> _EXERCISE DIRECTIONS_
Working from the top of the records below, reproduce each line exactly, ending once you have written the line containing "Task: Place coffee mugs".

==== TASK DATA

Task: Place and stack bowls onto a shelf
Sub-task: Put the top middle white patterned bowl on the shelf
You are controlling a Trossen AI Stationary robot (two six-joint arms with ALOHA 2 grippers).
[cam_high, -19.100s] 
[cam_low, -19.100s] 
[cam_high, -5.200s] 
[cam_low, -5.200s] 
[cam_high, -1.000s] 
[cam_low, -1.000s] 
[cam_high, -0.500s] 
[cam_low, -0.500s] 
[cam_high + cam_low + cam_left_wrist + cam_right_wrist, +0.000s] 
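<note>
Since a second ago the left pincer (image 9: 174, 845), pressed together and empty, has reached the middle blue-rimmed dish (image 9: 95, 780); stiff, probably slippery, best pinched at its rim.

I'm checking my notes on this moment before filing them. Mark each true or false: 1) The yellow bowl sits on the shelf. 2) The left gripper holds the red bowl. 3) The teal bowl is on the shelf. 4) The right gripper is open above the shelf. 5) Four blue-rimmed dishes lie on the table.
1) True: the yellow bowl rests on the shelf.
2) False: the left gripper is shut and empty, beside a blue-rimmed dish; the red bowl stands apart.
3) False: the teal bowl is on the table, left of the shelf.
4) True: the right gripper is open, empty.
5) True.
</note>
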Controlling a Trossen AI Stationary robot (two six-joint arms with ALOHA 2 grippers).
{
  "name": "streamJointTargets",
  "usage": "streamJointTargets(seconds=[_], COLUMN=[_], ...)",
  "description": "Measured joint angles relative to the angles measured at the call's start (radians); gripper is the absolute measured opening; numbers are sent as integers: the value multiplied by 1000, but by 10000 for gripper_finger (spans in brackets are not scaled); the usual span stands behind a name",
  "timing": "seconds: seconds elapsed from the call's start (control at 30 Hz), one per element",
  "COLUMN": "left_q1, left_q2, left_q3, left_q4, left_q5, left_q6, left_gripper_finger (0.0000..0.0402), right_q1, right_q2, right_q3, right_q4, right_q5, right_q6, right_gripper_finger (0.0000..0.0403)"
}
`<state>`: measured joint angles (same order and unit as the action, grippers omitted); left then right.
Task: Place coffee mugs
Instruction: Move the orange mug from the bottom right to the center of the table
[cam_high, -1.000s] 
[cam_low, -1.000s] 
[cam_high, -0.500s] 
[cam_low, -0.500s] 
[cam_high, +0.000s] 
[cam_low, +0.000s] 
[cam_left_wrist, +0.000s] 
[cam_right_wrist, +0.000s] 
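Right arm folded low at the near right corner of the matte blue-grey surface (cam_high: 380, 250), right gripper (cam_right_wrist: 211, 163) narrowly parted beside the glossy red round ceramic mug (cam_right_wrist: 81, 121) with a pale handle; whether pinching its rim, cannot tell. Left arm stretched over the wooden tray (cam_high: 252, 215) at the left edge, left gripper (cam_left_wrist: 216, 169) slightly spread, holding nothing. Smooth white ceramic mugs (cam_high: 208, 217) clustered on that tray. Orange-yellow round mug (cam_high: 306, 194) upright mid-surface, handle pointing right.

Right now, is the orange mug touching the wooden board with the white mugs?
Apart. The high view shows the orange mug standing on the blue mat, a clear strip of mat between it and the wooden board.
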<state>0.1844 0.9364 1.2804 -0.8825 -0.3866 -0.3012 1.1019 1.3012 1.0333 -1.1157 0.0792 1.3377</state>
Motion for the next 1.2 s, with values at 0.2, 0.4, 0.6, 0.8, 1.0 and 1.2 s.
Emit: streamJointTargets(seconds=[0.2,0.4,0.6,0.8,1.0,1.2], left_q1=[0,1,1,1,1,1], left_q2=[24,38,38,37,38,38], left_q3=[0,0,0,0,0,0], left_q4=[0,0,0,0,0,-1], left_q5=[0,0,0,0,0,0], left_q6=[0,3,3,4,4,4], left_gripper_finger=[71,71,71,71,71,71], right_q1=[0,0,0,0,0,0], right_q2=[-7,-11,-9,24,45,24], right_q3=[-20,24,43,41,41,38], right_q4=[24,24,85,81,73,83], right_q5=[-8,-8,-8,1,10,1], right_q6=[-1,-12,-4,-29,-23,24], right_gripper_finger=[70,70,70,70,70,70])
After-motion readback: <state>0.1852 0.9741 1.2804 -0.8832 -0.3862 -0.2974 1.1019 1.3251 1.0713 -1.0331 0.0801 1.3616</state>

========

> _FINAL ANSWER_
Task: Place and stack bowls onto a shelf
Sub-task: Put the top middle white patterned bowl on the shelf
You are controlling a Trossen AI Stationary robot (two six-joint arms with ALOHA 2 grippers).
[cam_high, -19.100s] 
[cam_low, -19.100s] 
[cam_high, -5.200s] 
[cam_low, -5.200s] 
[cam_high, -1.000s] 
[cam_low, -1.000s] 
[cam_high, -0.500s] 
[cam_low, -0.500s] 
[cam_high + cam_low + cam_left_wrist + cam_right_wrist, +0.000s] 
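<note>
Since a second ago the left pincer (image 9: 174, 845), pressed together and empty, has reached the middle blue-rimmed dish (image 9: 95, 780); stiff, probably slippery, best pinched at its rim.

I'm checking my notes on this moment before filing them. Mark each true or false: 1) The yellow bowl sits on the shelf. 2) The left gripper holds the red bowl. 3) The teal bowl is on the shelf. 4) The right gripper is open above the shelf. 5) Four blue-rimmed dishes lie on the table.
1) True: the yellow bowl rests on the shelf.
2) False: the left gripper is shut and empty, beside a blue-rimmed dish; the red bowl stands apart.
3) False: the teal bowl is on the table, left of the shelf.
4) True: the right gripper is open, empty.
5) True.
</note>
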Controlling a Trossen AI Stationary robot (two six-joint arms with ALOHA 2 grippers).
{
  "name": "streamJointTargets",
  "usage": "streamJointTargets(seconds=[_], COLUMN=[_], ...)",
  "description": "Measured joint angles relative to the angles measured at the call's start (radians); gripper is the absolute measured opening; numbers are sent as integers: the value multiplied by 1000, but by 10000 for gripper_finger (spans in brackets are not scaled); the usual span stands behind a name",
  "timing": "seconds: seconds elapsed from the call's start (control at 30 Hz), one per element",
  "COLUMN": "left_q1, left_q2, left_q3, left_q4, left_q5, left_q6, left_gripper_finger (0.0000..0.0402), right_q1, right_q2, right_q3, right_q4, right_q5, right_q6, right_gripper_finger (0.0000..0.0403)"
}
`<state>`: measured joint angles (same order and unit as the action, grippers omitted); left then right.
Task: Place coffee mugs

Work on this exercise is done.